#### [Prompt]
Every record below should be printed again exactly, with its pictures removed.

Stored dataset items
□ □ □ □ □ □ □
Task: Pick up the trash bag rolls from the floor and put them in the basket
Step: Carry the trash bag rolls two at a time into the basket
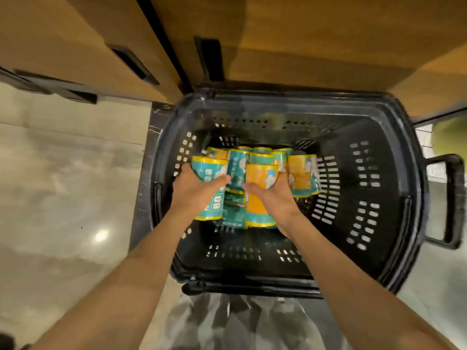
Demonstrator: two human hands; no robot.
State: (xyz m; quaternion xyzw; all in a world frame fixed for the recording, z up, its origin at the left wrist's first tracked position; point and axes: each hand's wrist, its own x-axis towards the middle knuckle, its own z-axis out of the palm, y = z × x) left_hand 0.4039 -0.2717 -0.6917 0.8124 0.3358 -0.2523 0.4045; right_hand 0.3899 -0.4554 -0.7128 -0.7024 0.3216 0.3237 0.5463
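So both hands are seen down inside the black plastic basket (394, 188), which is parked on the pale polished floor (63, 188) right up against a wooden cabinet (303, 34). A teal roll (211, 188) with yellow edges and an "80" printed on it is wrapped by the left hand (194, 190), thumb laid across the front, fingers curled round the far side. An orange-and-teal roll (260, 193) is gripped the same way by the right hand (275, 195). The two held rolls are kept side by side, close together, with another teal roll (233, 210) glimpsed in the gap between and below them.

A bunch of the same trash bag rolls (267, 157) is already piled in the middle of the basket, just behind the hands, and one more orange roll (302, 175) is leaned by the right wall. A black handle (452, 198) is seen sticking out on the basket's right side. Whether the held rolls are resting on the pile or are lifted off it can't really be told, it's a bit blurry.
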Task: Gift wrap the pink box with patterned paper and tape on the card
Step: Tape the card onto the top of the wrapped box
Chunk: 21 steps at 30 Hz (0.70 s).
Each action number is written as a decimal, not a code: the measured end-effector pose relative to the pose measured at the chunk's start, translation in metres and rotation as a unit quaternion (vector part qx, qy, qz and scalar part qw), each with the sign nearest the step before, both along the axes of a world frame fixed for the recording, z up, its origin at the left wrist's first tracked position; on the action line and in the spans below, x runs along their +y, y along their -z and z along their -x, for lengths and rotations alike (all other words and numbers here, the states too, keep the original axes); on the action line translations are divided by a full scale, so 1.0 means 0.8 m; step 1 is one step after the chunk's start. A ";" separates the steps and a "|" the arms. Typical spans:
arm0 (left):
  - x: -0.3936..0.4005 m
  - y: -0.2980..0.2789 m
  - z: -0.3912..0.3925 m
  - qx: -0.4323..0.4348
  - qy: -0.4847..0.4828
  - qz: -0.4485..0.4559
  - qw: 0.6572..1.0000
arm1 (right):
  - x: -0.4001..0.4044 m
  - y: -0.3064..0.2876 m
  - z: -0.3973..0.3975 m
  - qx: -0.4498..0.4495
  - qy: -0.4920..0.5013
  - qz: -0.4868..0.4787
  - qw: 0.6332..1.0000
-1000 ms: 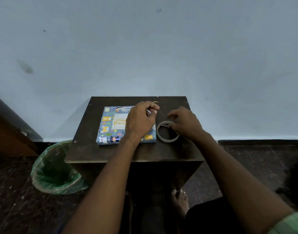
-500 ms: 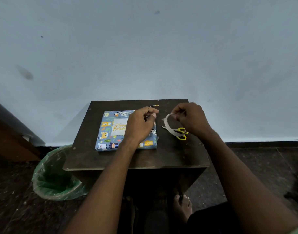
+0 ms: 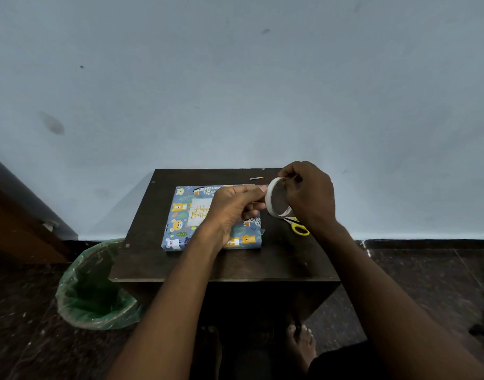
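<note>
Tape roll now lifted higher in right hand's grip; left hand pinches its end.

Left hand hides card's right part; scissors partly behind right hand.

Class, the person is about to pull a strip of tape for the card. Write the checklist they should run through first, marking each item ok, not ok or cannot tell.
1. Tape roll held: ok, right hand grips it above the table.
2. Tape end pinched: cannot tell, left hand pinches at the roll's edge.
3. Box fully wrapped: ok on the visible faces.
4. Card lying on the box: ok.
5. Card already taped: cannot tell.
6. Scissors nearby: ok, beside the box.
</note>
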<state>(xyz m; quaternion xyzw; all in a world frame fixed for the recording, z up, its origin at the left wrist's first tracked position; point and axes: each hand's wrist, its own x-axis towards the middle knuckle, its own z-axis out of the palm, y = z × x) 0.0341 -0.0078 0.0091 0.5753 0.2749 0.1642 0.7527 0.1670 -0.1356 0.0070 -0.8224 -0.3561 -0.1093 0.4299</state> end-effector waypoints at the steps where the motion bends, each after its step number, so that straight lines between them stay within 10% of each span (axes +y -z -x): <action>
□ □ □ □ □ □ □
#### [Your response]
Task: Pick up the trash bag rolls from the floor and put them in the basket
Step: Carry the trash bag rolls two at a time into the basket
Demonstrator: two human hands; no robot.
State: (xyz m; quaternion xyzw; all in a world frame fixed for the recording, z up, its origin at the left wrist's first tracked position; point and axes: each hand's wrist, its own x-axis towards the middle knuckle, its own z-axis out of the palm, y = z × x) left_hand 0.4039 -0.2717 -0.6917 0.8124 0.3358 -0.2523 0.4045; right_hand 0.3899 -0.4554 -0.7128 -0.7024 0.3216 0.3237 0.5463
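So both hands are seen down inside the black plastic basket (394, 188), which is parked on the pale polished floor (63, 188) right up against a wooden cabinet (303, 34). A teal roll (211, 188) with yellow edges and an "80" printed on it is wrapped by the left hand (194, 190), thumb laid across the front, fingers curled round the far side. An orange-and-teal roll (260, 193) is gripped the same way by the right hand (275, 195). The two held rolls are kept side by side, close together, with another teal roll (233, 210) glimpsed in the gap between and below them.

A bunch of the same trash bag rolls (267, 157) is already piled in the middle of the basket, just behind the hands, and one more orange roll (302, 175) is leaned by the right wall. A black handle (452, 198) is seen sticking out on the basket's right side. Whether the held rolls are resting on the pile or are lifted off it can't really be told, it's a bit blurry.
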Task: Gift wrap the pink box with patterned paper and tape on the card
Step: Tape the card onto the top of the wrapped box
Chunk: 21 steps at 30 Hz (0.70 s).
Each action number is written as a decimal, not a code: the measured end-effector pose relative to the pose measured at the chunk's start, translation in metres and rotation as a unit quaternion (vector part qx, qy, qz and scalar part qw), each with the sign nearest the step before, both along the axes of a world frame fixed for the recording, z up, its origin at the left wrist's first tracked position; on the action line and in the spans below, x runs along their +y, y along their -z and z along their -x, for lengths and rotations alike (all other words and numbers here, the states too, keep the original axes); on the action line translations are divided by a full scale, so 1.0 means 0.8 m; step 1 is one step after the chunk's start. A ";" separates the steps and a "|" the arms. Typical spans:
arm0 (left):
  - x: -0.3936..0.4005 m
  - y: -0.2980..0.2789 m
  - z: -0.3912..0.3925 m
  - qx: -0.4323..0.4348
  - qy: -0.4847..0.4828
  - qz: -0.4485..0.4559
  - qw: 0.6572..1.0000
arm1 (right):
  - x: -0.4001..0.4044 m
  - y: -0.3064..0.2876 m
  - z: -0.3973..0.3975 m
  - qx: -0.4498..0.4495
  - qy: -0.4920..0.5013
  - qz: -0.4868..0.4787
  - qw: 0.6332..1.0000
-1000 ms: 
-500 ms: 
+0 ms: 
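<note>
Tape roll now lifted higher in right hand's grip; left hand pinches its end.

Left hand hides card's right part; scissors partly behind right hand.

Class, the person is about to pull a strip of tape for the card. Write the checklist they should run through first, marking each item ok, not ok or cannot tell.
1. Tape roll held: ok, right hand grips it above the table.
2. Tape end pinched: cannot tell, left hand pinches at the roll's edge.
3. Box fully wrapped: ok on the visible faces.
4. Card lying on the box: ok.
5. Card already taped: cannot tell.
6. Scissors nearby: ok, beside the box.
</note>
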<state>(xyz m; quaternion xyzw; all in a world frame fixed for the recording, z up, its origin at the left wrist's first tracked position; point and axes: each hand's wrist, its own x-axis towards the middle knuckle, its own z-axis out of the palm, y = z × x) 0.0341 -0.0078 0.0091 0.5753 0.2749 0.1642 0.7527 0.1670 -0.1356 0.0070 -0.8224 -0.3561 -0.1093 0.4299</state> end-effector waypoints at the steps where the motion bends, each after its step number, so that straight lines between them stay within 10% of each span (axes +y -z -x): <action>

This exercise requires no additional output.